29. Although the Court of Appeal was not applying or interpreting the provisions of the United Nations Conventions on Privileges and Immunities of the Specialised Agencies, this Court is of the view that the legal principle(s) that employment contracts are in the purview of private law and therefore absolute immunity does not apply is equally true.
30. Before concluding, the Court is of the view that the counter-arguments which were raised by the Claimant on the lack of a Host Country Agreement would not have been determinative of the Notice of Preliminary Objection.
31. In light of the foregoing, the Court finds no merit in the Notice of Preliminary Objection by the 2nd Respondent and it is dismissed with costs.
32. In order to move the Cause forward, the Court directs as follows
(a) 2nd Respondent to file and serve its Response, witness statements and documents on or before 16 October 2020.
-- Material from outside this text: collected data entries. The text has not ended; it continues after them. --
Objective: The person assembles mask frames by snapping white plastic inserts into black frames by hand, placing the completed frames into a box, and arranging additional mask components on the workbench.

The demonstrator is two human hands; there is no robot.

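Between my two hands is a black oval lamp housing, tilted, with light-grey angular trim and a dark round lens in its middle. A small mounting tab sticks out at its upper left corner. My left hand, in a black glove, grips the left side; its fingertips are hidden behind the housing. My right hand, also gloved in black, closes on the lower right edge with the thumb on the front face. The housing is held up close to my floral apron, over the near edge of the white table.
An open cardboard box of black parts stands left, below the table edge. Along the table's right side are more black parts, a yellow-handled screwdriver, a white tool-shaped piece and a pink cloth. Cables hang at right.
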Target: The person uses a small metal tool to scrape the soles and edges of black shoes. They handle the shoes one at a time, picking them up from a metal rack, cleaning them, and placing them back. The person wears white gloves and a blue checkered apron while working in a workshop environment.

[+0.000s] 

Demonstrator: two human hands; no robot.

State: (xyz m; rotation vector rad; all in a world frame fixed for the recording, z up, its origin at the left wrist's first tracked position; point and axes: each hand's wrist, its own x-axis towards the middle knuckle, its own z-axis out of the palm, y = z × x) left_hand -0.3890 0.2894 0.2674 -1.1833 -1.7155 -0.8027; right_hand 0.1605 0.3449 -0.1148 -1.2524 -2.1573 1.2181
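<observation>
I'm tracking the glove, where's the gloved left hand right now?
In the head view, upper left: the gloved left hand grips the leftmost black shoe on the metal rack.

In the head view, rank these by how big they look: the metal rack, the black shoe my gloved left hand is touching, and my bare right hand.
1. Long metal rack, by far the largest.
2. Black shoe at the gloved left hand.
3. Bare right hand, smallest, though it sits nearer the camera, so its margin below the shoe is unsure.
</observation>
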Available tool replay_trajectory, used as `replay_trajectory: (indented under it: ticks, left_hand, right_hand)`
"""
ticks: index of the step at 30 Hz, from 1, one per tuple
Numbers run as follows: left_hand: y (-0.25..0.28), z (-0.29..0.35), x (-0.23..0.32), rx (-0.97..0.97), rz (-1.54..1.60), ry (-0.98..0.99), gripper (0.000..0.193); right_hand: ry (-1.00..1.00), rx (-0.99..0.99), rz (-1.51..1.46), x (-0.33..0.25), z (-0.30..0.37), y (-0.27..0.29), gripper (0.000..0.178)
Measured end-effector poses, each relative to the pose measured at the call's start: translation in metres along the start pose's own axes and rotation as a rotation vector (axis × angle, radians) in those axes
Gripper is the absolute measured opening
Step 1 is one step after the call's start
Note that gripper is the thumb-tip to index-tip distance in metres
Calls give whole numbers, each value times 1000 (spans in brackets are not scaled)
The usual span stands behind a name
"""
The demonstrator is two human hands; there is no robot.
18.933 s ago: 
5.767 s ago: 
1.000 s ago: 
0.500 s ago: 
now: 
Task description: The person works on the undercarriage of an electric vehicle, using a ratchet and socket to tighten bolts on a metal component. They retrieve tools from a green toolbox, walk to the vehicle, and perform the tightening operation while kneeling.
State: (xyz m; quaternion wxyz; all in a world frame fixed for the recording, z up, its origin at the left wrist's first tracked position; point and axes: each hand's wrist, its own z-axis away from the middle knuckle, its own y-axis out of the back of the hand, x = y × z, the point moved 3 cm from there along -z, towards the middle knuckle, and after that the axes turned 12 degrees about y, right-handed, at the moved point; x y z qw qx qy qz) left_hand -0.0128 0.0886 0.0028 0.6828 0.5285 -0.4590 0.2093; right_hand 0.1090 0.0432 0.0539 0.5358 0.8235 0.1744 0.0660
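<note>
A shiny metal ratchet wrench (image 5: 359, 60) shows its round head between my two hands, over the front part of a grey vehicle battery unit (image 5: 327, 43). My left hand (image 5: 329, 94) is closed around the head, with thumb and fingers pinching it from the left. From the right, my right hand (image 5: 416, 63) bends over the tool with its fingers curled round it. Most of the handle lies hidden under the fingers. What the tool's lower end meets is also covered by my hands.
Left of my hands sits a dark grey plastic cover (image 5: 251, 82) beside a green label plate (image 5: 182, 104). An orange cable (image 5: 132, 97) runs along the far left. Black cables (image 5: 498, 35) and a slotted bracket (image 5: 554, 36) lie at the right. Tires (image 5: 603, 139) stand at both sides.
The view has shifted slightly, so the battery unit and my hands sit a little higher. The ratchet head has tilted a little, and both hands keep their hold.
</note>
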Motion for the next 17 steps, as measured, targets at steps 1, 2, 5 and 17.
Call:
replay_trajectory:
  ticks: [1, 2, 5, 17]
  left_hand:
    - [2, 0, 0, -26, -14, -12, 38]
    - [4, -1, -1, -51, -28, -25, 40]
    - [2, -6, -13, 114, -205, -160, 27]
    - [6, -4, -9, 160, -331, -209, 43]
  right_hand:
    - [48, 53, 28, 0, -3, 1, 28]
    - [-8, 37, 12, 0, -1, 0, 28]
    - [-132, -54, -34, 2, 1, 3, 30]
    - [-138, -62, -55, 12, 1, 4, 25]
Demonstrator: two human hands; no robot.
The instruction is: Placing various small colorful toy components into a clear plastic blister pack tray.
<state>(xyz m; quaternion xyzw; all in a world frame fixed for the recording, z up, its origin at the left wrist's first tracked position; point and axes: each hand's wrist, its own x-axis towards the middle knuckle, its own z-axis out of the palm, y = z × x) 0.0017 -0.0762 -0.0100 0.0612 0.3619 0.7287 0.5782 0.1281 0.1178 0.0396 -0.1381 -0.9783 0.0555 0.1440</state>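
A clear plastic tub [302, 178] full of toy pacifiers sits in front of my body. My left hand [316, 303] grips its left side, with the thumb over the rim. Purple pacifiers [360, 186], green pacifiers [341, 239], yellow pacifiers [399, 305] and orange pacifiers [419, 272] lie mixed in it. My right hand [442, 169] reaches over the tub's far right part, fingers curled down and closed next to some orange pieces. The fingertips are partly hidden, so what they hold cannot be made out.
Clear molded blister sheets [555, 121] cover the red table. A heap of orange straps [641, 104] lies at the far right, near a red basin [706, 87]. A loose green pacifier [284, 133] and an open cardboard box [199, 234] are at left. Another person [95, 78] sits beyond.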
(b) 1st Respondent to file and serve witness statements and documents on or before 16 October 2020.
(c) Claimant to file and serve any Reply within 7 days of service of the Responses.
(d) Agreed Issues to be filed before 30 October 2020.
(e) In default of agreeing on Issues by 30 October 2020, Claimant’s initial proposed issues to be deemed as trial Issues.
(f) Hearing date to be taken in the registry after compliance.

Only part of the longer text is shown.